Filter the listing below for "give" and report every line that has it.

*** Material for the task

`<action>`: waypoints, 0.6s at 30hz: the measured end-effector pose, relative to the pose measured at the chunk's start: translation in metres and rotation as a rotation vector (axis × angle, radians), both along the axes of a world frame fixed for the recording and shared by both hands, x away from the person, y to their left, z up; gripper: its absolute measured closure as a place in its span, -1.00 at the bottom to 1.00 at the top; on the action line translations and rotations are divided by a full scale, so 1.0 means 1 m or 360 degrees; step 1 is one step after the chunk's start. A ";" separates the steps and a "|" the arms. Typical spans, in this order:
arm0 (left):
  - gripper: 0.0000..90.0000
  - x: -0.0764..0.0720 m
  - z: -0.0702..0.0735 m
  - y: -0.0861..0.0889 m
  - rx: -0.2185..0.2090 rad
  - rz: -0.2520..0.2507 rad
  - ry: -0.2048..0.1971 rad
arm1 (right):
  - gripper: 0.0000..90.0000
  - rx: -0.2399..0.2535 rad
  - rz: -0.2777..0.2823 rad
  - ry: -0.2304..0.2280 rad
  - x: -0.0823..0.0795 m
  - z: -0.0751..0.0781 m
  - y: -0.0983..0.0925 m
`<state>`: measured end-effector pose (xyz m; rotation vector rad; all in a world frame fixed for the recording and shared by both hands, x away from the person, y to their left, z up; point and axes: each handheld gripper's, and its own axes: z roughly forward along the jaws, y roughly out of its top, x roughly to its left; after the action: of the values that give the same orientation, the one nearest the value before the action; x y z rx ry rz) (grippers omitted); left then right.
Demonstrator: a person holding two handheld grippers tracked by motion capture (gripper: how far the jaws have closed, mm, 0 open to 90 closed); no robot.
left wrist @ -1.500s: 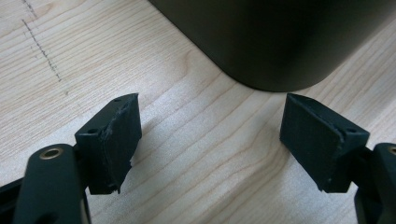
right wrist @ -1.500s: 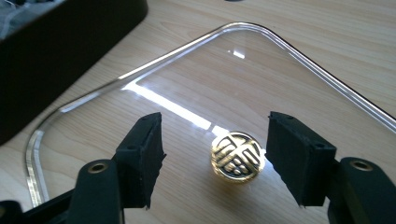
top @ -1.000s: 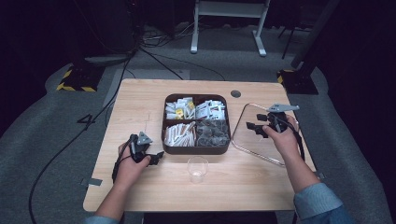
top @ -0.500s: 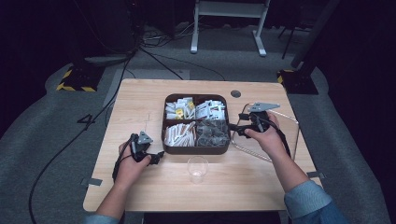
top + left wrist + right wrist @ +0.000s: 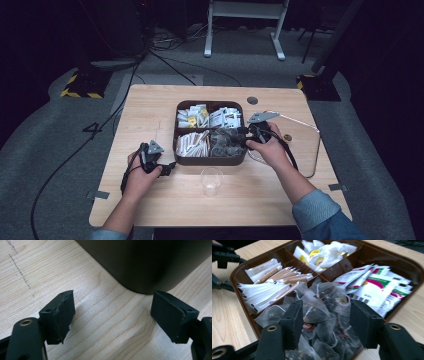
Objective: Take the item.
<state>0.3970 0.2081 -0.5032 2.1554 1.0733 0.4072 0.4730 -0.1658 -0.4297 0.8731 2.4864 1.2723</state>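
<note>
Brown compartmented plastic tray sits at the middle of the pale wooden surface, toward its far edge. Four compartments: white-and-yellow packets far left, white sachets with green and red print far right, paper stick sachets near left, translucent pyramid tea bags near right.

Right tongs reach in from the right side of the tray and hang directly over the heap of tea bags. Their jaws have just been closing and now stand half spread, one to each side of a tea bag at the top of the heap. From the right gripper view I cannot tell whether the pads press on the mesh yet; nothing looks lifted out.

Left tongs lie low on the surface at the tray's near left corner, jaws spread wide with only bare wood between them. The tray's dark rounded corner lies just ahead of the pads, apart from them. Judged: positioned to steady the tray, not yet gripping it.

Clear glass cup stands empty near the near edge, just in front of the tray. A thin wire hoop lies on the right part of the surface.

Progress, judged: early. Approach to the tea bags is done. Left to do: close on one bag, lift it free of its neighbours, carry it to the cup and drop it in.
</note>
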 end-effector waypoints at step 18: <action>-0.55 0.000 0.000 0.000 0.0000 0.0000 0.0000 | -0.06 -0.0050 0.0039 0.0075 0.002 -0.022 0.028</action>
<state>0.3970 0.2080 -0.5033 2.1553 1.0735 0.4072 0.4746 -0.1376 -0.4521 0.8777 2.5537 1.2309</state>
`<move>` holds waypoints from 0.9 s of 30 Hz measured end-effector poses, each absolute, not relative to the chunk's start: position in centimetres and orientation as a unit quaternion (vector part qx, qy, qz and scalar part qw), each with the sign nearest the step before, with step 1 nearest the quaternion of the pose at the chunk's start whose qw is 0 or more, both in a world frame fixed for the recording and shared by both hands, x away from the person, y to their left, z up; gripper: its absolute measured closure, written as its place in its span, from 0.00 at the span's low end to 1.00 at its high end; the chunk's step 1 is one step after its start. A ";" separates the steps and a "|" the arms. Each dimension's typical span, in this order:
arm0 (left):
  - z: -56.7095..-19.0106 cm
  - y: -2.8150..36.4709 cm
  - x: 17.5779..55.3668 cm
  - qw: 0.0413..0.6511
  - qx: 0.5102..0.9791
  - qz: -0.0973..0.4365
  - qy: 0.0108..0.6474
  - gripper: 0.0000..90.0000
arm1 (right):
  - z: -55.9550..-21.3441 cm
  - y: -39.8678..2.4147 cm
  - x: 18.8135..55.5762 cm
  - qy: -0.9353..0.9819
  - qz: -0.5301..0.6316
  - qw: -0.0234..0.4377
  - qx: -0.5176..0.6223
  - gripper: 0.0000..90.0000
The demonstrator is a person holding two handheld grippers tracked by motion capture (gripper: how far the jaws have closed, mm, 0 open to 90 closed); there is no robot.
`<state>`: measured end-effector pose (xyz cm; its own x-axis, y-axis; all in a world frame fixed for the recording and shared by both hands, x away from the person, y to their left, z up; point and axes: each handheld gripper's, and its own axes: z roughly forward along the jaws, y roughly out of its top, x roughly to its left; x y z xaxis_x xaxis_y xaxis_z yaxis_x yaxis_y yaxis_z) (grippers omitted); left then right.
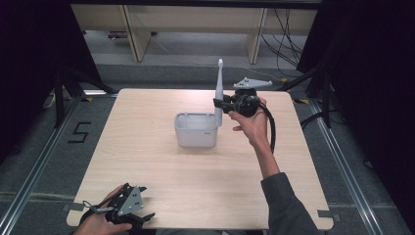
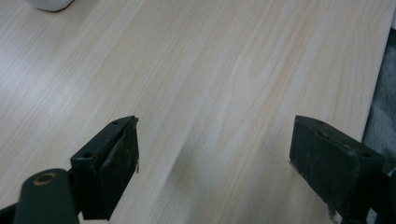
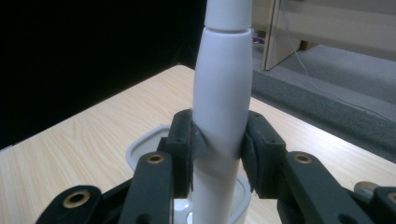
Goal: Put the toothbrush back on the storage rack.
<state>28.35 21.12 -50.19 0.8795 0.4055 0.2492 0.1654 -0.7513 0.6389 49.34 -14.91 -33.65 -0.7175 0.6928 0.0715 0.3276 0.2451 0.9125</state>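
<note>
Our right gripper (image 1: 219, 104) clamps the upright white plastic electric toothbrush (image 1: 219, 93) over the pale grey plastic bin (image 1: 195, 130); our left gripper (image 2: 215, 158) rests agape, empty.

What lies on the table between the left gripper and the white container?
Nothing: in the high view, only bare wooden table separates the left gripper from the white container.

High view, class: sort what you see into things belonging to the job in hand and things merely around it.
In the job:
- electric toothbrush
- right gripper, shut on it
- white holder below it

Merely around:
- left gripper, jaws open, idle
- table
- wooden furniture behind
</note>
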 end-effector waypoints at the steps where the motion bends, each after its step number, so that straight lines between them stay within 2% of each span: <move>1: -50.1 21.1 28.3 0.313 0.919 0.183 0.155 0.17 | -33.6 -14.7 49.5 0.769 0.518 0.179 0.329 0.74; 27: -50.1 21.2 28.2 0.312 0.920 0.182 0.154 0.17 | -35.5 -13.2 52.0 0.769 0.495 0.186 0.359 0.74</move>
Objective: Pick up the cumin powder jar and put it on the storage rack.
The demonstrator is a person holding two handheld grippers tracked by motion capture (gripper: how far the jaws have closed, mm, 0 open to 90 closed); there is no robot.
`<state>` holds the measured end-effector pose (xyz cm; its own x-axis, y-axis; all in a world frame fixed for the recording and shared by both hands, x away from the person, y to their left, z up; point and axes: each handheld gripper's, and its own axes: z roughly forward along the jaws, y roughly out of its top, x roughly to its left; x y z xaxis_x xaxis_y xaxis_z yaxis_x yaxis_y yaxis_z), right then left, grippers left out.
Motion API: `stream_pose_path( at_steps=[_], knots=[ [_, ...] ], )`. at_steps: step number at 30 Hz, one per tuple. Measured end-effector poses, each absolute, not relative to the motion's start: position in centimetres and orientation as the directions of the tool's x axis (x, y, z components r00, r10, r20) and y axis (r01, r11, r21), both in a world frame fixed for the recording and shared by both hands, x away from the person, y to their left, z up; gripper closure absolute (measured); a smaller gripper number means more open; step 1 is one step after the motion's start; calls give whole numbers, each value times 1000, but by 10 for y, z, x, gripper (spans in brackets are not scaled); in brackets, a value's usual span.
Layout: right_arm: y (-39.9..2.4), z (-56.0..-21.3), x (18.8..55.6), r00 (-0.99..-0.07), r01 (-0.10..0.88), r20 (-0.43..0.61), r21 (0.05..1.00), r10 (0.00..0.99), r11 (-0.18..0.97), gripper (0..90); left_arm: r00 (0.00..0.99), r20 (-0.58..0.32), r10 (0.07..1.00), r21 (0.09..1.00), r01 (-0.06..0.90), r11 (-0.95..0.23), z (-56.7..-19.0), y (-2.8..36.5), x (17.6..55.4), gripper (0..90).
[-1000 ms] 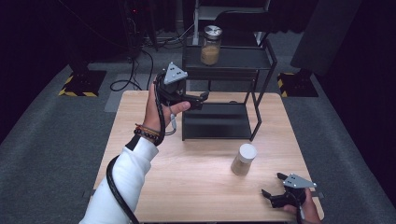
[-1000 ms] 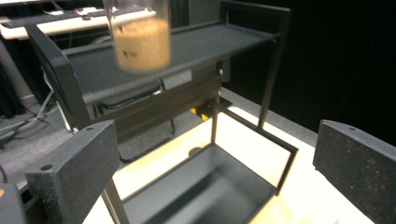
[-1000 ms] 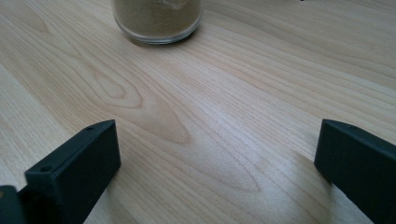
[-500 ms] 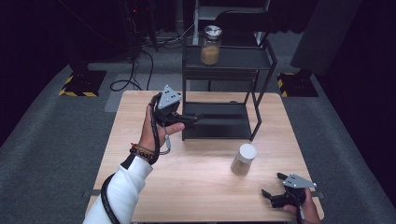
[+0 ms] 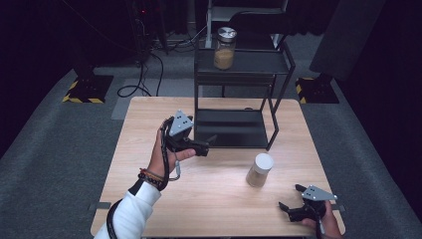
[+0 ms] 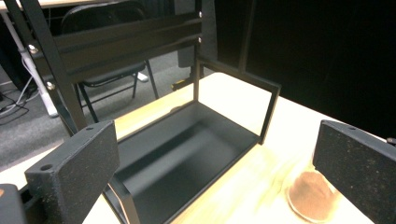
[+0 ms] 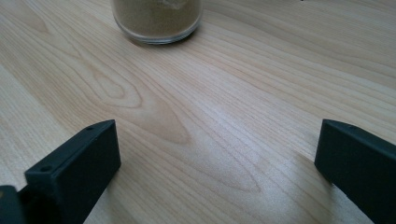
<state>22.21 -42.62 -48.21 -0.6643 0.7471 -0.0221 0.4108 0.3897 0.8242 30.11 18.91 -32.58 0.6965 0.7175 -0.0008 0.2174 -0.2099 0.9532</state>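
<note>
Both empty: left hand-held gripper (image 5: 208,144) wide open, right hand-held gripper (image 5: 290,198) likewise.

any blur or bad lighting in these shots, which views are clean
High view: table evenly lit and sharp, the room behind it dark. Left gripper view: the jar and nearby wood are smeared with blur, the shelf frame crisper, the background black. Right gripper view: sharp wood grain with a soft sheen, the jar base in focus.

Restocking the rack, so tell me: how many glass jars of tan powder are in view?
2. One metal-lidded glass jar stands on the black metal rack's top shelf; one white-lidded glass jar stands on the wooden table. None seems hidden.
</note>
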Motion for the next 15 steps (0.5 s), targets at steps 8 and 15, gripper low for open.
stream_pose_path(
  at_steps=[8, 15],
  knots=[
    [-426, -482, 222, -664, 411, -22, 824, 747, 390, 0, 699, 11, 715, 948, 221, -230, -345, 192, 294, 5],
    [-426, -482, 222, -662, 412, -22, 825, 749, 388, 0, 699, 3, 715, 946, 229, -228, -364, 197, 286, 4]
  ],
)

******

*Written solution:*
`<state>`: measured end-effector pose (xyz m; rotation vector rad; all in a world frame fixed for the recording and shared by both hands, x away from the person, y to their left, z up; point and axes: each handheld gripper's, and its own axes: z roughly forward along the jaws, y roughly out of its top, x roughly to its left; after the action: of the values that give the same orientation, the one nearest the value before the action; x y z rx ry rz) (grippers omitted); left then right.
Motion API: `stream_pose_path( at_steps=[_], knots=[ [_, ...] ], )`. at_steps: step number at 30 Hz, one per tuple. Measured end-effector poses, each absolute, not relative to the motion's start: position in centimetres and orientation as the directions of the tool's x axis (x, y, z components r00, r10, r20) and y axis (r01, r11, r21), both in a world frame fixed for the recording and shared by both hands, x away from the person, y to their left, z up; gripper closure absolute (measured); a smaller gripper number means more open; step 1 is one step after the motion's start; calls give whole numbers, each value times 1000, but by 10 for y, z, x, gripper (spans in brackets are not scaled); in brackets, a value's usual span.

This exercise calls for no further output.